The Taylor Microscale λ used in Equation (26) is the spacing of turbulent Kolmogorov vortices in the reaction zone, as conceptualized by Poulos and Heywood (1983). It can be tracked as a function of integral length scale L and turbulence intensity u′:

$\begin{array}{ll}\frac{\lambda }{L}={\left(\frac{15}{A}\right)}^{0.5}{\left(\frac{u^{\prime }L}{\nu }\right)}^{-0.5}& (30)\end{array}$

where A = 1 for perfect isotropy and ν is kinematic viscosity. The kinematic viscosity of unburned gas can be obtained from the correlation given in Equation (31), where T_u and ρ_u are unburned gas temperature and density.

$\begin{array}{ll}\nu =3.3\times 10^{-7}\frac{T_u^{0.7}}{{\rho }_u}& (31)\end{array}$

Before SOC, the integral length scale L used in Equation (30) can be represented as the instantaneous height of the combustion chamber, based on the assumption that a smallest dimension will constrain to the size of large eddies. Therefore, L can be expressed as a function of cylinder volume V and bore size B–see Equation (32). The calculation of integral length scale after combustion will be discussed in the latter section.

$\begin{array}{ll}L=\frac{4V}{\pi B^2}& (32)\end{array}$

The turbulence intensity u′ before SOC is determined from the turbulent energy cascade model, also known as the k − ε model (Poulos and Heywood, 1983). In this model, mean kinetic energy K is converted to kinetic turbulent energy k, and kinetic turbulent energy is then converted to heat via viscous dissipation on the Kolmogorov scale. The mean kinetic energy and kinetic turbulent energy are defined as given in Equations (33) and (34), where m is the mass in the cylinder and U is mean flow velocity.

$\begin{array}{ll}K=\frac{1}{2}m{U}^2& (33)\end{array}$

$\begin{array}{ll}k=\frac{3}{2}m{u^{\prime }}^2& (34)\end{array}$

The change rate of mean kinetic energy and kinetic turbulent energy $\stackrel{.}{K}$, $\stackrel{.}{k}$ are given as:

$\begin{array}{ll}\frac{dK}{dt}=\frac{1}{2}{\stackrel{.}{m}}_i{v}_i^2-P_t-K\frac{{\stackrel{.}{m}}_e}{m}& (35)\end{array}$

$\begin{array}{ll}\frac{dk}{dt}=P_t-m\epsilon -k\frac{{\stackrel{.}{m}}_e}{m}& (36)\end{array}$

where ṁ_i and ṁ_e are the mass flow rate into and out of the cylinder, v_i is velocity of flow into the cylinder, P_t and ε are the production and dissipation rate of turbulent kinetic energy, respectively.
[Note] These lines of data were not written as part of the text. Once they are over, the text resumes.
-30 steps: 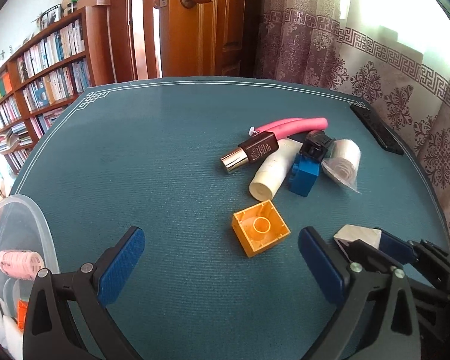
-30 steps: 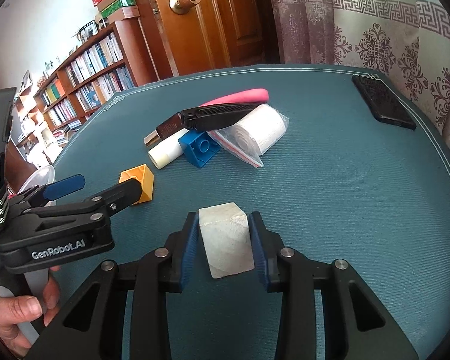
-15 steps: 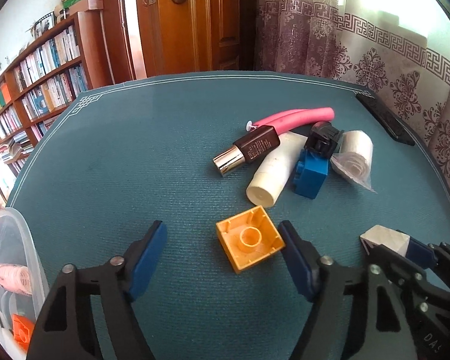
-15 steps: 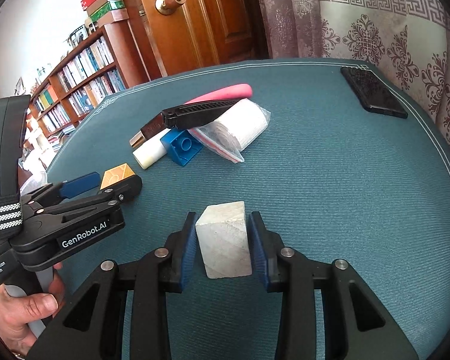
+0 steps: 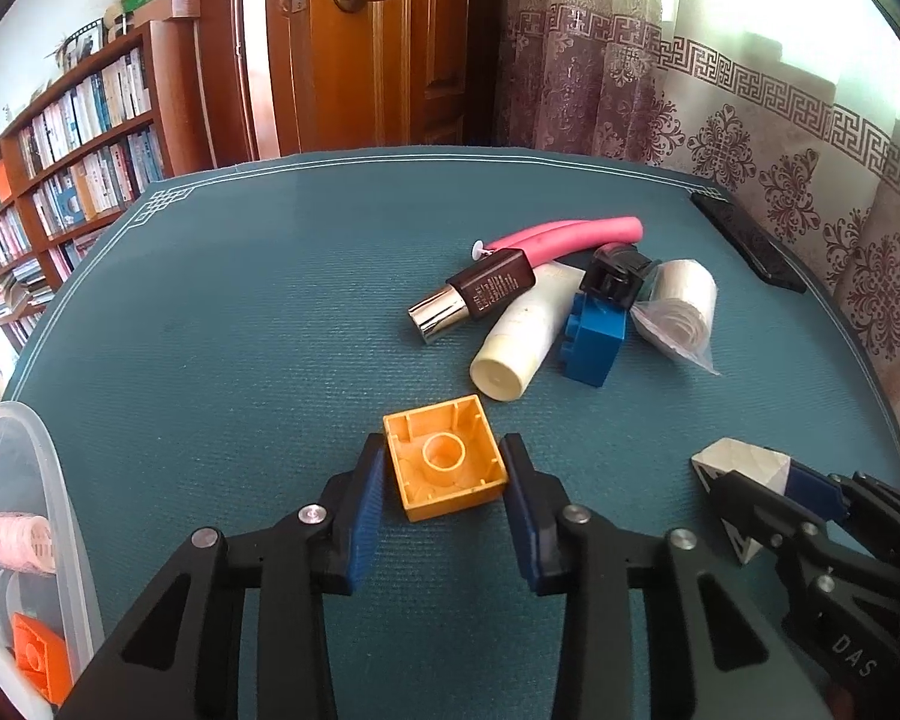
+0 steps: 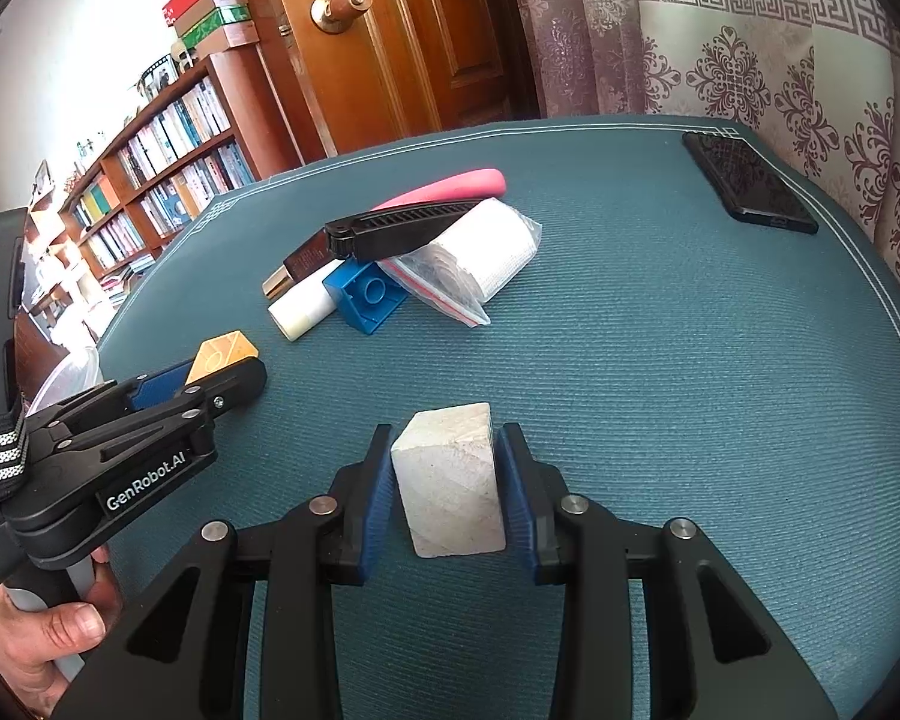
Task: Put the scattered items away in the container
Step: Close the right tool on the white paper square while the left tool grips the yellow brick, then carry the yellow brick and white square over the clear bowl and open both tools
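- Left hand-held gripper (image 5: pixel 444 495): a second ago its blue pads stood wide apart and short of the orange square plastic building brick (image 5: pixel 444 461); now they have drawn in on either side of it. The left pad looks to touch the brick's side, with a sliver of gap at the right pad, so not yet clamped by my reading.
- The brick lies hollow side up on the teal mat of the tabletop (image 5: pixel 222 324), toward its near edge.
- Right hand-held gripper (image 6: pixel 447 483): still clamped on the pale grey stone-like block (image 6: pixel 450 480), as before; whether the block is clear of the mat I cannot tell.
- Clear plastic container (image 5: pixel 42 516): at the near-left edge in the left wrist view, already holding an orange piece and a pink roll.
- Remaining pile mid-tabletop, untouched: pink foam tube (image 5: pixel 570 235), brown cosmetic bottle with silver cap (image 5: pixel 474 294), cream tube (image 5: pixel 525 330), blue brick (image 5: pixel 594 336), black folding comb (image 6: pixel 408 228), bagged white roll (image 5: pixel 684 306). Black phone (image 6: pixel 747 183) at the far right edge.
- Judgement: both grippers are about loaded; once the left closes, two items can go to the container in one trip.
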The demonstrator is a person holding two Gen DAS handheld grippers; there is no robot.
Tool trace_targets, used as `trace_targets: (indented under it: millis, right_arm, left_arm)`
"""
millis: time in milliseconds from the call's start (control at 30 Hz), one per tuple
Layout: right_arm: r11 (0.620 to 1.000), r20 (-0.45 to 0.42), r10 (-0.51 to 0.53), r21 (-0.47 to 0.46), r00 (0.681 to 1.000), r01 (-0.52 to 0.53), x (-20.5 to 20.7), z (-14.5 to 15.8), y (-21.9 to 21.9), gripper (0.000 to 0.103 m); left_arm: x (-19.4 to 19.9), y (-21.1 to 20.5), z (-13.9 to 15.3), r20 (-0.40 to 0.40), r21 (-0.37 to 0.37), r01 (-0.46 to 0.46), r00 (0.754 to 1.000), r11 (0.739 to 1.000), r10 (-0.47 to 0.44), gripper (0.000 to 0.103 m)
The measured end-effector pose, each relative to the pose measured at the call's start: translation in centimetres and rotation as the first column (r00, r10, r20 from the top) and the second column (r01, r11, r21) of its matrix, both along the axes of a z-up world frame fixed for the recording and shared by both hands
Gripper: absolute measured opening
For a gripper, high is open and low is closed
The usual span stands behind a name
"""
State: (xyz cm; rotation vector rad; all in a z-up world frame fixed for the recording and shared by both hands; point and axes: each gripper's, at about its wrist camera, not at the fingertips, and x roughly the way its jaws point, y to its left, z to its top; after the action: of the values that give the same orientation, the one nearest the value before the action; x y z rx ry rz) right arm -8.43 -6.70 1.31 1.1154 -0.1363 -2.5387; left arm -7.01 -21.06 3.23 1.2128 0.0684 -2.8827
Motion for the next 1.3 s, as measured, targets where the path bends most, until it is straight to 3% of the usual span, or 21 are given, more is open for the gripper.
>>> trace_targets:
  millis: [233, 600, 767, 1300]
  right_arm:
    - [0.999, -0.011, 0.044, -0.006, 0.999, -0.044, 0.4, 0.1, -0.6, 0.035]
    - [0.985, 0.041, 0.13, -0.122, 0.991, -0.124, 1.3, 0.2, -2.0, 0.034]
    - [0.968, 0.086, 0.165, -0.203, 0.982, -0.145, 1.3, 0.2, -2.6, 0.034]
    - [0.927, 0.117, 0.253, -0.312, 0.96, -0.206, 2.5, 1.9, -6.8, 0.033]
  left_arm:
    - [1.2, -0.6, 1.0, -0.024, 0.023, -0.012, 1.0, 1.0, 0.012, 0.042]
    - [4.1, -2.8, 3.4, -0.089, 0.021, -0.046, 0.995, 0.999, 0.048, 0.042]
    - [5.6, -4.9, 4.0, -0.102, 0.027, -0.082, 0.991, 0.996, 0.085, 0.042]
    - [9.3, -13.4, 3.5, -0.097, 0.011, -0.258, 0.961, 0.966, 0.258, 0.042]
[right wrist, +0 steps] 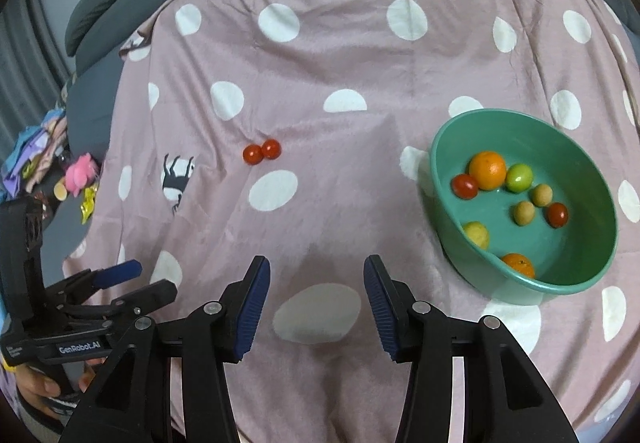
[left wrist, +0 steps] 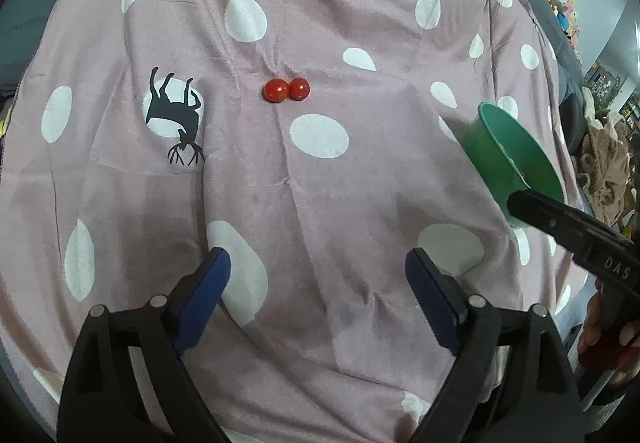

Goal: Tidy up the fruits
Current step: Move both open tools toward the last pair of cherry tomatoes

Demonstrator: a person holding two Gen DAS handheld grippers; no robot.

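Now | two red tomatoes [left wrist: 286,89] touching | ahead of left claw [left wrist: 318,275], apart

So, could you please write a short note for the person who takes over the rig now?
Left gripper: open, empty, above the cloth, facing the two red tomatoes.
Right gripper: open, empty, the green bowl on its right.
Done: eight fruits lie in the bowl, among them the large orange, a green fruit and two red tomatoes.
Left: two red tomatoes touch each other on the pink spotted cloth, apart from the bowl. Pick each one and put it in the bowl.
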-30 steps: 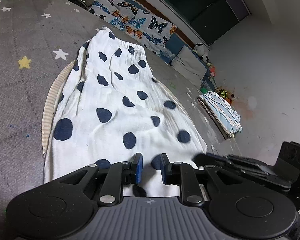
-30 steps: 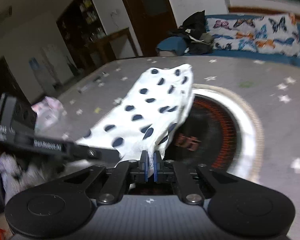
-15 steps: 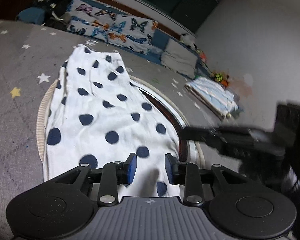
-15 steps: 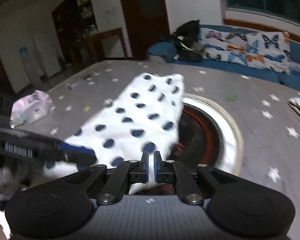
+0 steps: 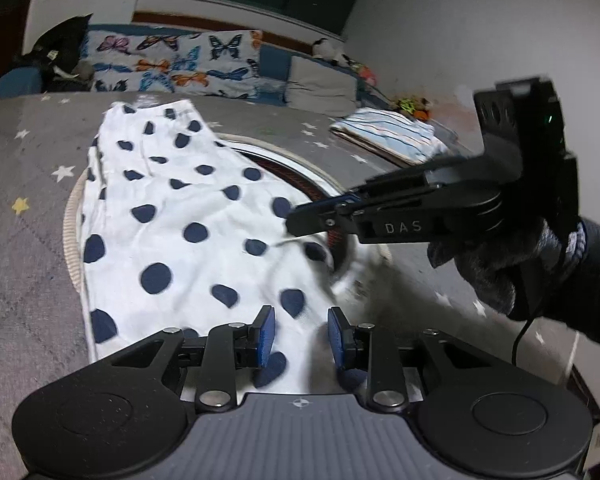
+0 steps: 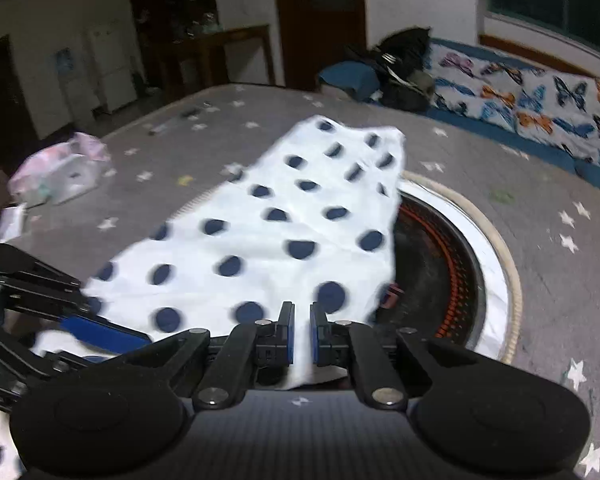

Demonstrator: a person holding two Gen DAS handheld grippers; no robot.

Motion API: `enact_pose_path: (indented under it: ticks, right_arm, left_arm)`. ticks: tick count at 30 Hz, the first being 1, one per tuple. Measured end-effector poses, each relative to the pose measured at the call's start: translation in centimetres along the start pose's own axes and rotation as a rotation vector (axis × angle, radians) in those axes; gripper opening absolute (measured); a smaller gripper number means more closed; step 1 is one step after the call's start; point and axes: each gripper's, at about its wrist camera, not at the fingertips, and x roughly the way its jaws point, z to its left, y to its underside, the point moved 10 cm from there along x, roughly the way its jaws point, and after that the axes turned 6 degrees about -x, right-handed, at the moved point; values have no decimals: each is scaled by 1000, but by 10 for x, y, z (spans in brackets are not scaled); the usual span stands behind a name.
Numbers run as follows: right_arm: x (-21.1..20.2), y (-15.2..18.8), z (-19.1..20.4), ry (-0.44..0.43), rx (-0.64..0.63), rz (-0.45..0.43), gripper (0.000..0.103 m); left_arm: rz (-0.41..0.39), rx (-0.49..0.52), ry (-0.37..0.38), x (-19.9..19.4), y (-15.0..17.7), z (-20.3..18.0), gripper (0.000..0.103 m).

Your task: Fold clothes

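Folding, mid-step: my left tongs (image 5: 302, 334) have just let go. A second ago their blue pads sat close together over the near hem of the white polka-dot garment (image 5: 172, 220); now they stand clearly parted, the hem lying loose between and under them with neither pad pressing on it. My right tongs (image 6: 302, 332) are all but closed, a thin strip of the same hem running up between their pads, so I judge they still have the cloth, though blur keeps me from being certain. They have also come up and across, now pointing in from the right of my left tongs, above the cloth's right edge, gripped by my gloved hand (image 5: 500, 264).

The garment stretches away from both pairs of tips, spread flat over a round rug (image 5: 70, 216) on the grey starred cover (image 5: 28, 152), its far end well beyond reach. A folded striped piece (image 5: 392, 140) lies further off to the right.

With one corner freed and one still pinched, I reckon the cloth is laid out but not yet folded over.
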Motion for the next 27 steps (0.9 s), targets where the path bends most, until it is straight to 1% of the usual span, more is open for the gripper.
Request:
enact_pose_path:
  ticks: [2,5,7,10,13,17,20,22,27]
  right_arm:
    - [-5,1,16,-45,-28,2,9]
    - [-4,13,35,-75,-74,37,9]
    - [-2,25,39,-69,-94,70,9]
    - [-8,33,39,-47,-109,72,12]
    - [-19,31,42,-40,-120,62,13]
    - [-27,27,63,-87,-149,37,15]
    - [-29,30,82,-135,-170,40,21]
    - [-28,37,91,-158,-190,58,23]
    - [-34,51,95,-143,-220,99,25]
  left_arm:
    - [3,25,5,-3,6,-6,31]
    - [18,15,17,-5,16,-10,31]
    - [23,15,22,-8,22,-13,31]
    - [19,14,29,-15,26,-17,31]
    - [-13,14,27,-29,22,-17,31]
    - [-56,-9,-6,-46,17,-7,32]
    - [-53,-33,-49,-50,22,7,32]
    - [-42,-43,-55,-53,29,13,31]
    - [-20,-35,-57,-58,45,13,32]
Since the cycle simulation starts at IVC and end at EVO, no mass transfer exists between cylinder and ambient during the simulation span, thus the terms with valve mass flow rates ṁ_i and ṁ_e are zero. The production and dissipation term for turbulent kinetic energy P_t, ε are defined as given in Equations (37) and (38), where c_β is an adjustable constant.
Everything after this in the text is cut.